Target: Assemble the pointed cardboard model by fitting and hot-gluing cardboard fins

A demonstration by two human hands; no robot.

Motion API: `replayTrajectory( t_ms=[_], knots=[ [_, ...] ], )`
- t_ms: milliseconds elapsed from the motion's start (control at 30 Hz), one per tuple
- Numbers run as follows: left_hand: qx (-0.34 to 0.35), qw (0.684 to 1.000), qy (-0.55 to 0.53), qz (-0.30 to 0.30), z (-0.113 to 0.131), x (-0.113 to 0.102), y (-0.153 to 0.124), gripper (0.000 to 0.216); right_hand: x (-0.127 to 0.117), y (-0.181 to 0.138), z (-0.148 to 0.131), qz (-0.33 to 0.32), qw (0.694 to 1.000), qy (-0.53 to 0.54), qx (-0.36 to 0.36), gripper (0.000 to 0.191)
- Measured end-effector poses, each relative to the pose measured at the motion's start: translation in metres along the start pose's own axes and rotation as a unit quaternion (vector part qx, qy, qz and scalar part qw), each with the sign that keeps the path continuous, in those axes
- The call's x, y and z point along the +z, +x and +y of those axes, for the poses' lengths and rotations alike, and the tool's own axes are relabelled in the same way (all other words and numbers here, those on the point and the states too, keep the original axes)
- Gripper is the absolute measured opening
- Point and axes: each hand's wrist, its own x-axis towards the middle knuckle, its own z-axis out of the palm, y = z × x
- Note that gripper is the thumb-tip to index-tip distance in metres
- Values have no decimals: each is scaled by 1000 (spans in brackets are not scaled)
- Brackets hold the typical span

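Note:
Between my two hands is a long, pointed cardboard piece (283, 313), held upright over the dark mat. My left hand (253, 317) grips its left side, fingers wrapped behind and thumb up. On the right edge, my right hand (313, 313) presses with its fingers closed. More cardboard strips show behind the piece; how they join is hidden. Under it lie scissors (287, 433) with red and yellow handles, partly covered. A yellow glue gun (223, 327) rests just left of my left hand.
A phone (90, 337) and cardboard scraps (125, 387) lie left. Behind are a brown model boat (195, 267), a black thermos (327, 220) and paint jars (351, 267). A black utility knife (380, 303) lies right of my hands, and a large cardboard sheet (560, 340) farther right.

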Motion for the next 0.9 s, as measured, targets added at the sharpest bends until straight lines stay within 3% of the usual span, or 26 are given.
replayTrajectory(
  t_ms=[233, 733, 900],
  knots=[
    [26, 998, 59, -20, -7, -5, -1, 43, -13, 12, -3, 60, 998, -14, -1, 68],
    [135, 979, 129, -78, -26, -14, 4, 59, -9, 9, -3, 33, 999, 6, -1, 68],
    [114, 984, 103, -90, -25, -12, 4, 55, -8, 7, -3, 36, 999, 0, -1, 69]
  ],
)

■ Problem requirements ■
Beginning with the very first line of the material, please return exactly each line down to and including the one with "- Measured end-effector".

■ Solution to this problem ■
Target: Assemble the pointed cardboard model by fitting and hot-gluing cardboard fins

A demonstration by two human hands; no robot.

Motion API: `replayTrajectory( t_ms=[_], knots=[ [_, ...] ], )`
- t_ms: milliseconds elapsed from the motion's start (control at 30 Hz), one per tuple
- Numbers run as follows: left_hand: qx (-0.34 to 0.35), qw (0.684 to 1.000), qy (-0.55 to 0.53), qz (-0.30 to 0.30), z (-0.113 to 0.131), x (-0.113 to 0.102), y (-0.153 to 0.124), gripper (0.000 to 0.216); right_hand: x (-0.127 to 0.117), y (-0.181 to 0.138), z (-0.148 to 0.131), qz (-0.33 to 0.32), qw (0.694 to 1.000), qy (-0.53 to 0.54), qx (-0.36 to 0.36), gripper (0.000 to 0.191)
- Measured end-effector poses, each relative to the pose measured at the motion's start: translation in metres along the start pose's own axes and rotation as a unit quaternion (vector part qx, qy, qz and scalar part qw), each with the sign that keeps the path continuous, in those axes

Output for the exercise is now complete.